If, as a society, we were to change the way we think about our actions now, the benchmark to hit net zero emissions by 2050 would be achievable – according to the Department of Planning Industry and Environment.
This goal is ambitious and takes courage for government bodies to make clear and concise actions for the future. It’s something that the energy sector has been craving for a long time, as other states around Australia already locked into these targets.
How NSW plans to cut carbon emissions
The NSW Government is hopeful that its Stage 1 release in 2020 to 2030 (to be released in mid-March) will cut down emissions by up to 35 per cent – based on 2005 levels. Over the next 10 years, it’s hoped that the road to this benchmark will create more than 2,400 new jobs in the industry, and push for $11.6 billion in investment.

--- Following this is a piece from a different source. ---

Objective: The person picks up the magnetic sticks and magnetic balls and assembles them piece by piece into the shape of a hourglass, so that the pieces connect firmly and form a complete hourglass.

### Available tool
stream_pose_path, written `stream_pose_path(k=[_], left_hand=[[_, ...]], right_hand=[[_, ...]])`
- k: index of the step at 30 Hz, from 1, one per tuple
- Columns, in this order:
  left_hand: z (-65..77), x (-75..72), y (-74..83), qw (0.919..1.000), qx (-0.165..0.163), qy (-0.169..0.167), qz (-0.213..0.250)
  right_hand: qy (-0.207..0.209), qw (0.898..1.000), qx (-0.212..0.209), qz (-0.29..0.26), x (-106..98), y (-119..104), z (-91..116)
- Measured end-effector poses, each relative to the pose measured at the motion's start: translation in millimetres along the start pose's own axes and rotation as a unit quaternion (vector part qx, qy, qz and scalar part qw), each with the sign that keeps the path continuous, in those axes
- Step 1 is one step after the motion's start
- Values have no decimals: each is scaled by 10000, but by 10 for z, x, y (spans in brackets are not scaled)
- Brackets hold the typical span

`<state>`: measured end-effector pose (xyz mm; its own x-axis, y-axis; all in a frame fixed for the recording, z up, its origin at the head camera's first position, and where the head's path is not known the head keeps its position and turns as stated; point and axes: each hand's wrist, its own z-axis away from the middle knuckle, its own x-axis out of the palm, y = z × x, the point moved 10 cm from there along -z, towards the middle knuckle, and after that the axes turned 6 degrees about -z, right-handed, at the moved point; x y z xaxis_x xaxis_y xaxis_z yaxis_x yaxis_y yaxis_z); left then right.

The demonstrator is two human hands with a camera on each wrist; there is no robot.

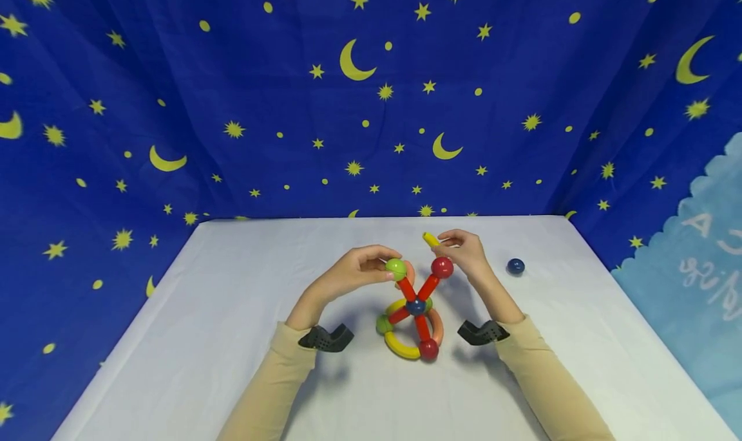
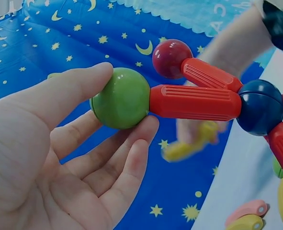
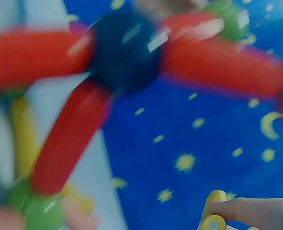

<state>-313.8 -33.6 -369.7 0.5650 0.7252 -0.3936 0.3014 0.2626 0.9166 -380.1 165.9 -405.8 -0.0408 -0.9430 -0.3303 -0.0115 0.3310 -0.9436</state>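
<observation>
Tan sleeves point(image 1: 278, 383) reach in from the bench's near side, both forearms slanting inward and away from the person, wrists bent towards each other. Between the hands, just right of the middle of the white bench point(image 1: 232, 299), a ball-and-stick toy point(image 1: 422, 328) stands on a ring of curved yellow and pink pieces. Red sticks point(image 1: 429, 288) splay in an X from its blue middle ball point(image 1: 416, 306). Two slope upward: one leans left to a green ball point(image 1: 397, 269), the other right to a red ball point(image 1: 442, 267). Others slope down to the ring.

The left hand point(image 1: 358, 270) pinches that green ball between thumb and fingertips, its grip about as wide as the ball. Beyond the red ball, the right hand point(image 1: 466, 254) has a narrow pinch on a yellow piece point(image 1: 430, 239), whose free end points towards the far left corner, its long axis running diagonally back to the fingers.

Over towards the right edge, a loose blue ball point(image 1: 515, 266) sits apart on the bench.
</observation>
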Motion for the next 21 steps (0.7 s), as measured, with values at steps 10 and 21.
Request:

Two-thirds of this will be distributed to regional areas where it’s needed the most, while households can expect to cut $40 a year off their energy bills.
Currently, the plan for achieving net zero carbon emissions by 2030 is made up of four components:
- Increase uptake of reduction strategies and technologies.
- Inspire consumers and businesses to make ‘cleaner’ and ‘smarter’ choices about sustainability.
- Invest in future waves of innovations that allow for emissions reduction.
- Make sure the NSW Government acts as a leading example.
A majority of this influence to the market in NSW will be pinpointed in the first priority listed above. This also includes the state and federal governments’ agreement to expedite the delivery of NSW’s first-ever renewable energy zone. It will also see out the creation of two more, spanning across a potential 17.7GW of energy.
Within this pipeline, the expansion of transmission lines is also expected to roll out across regions that will open new doors to the grid. These developments include both solar power and wind farms.
Meanwhile, ageing generators will be swapped out across the central west over the next 20 years.
The total investment is expected to hit $23 billion of private sector funding, which will be utilised across projects in areas that carry the likelihood of 2,000 new annual construction jobs.
The announcement comes years after other states across Australia also committed to similar net zero carbon emission goals.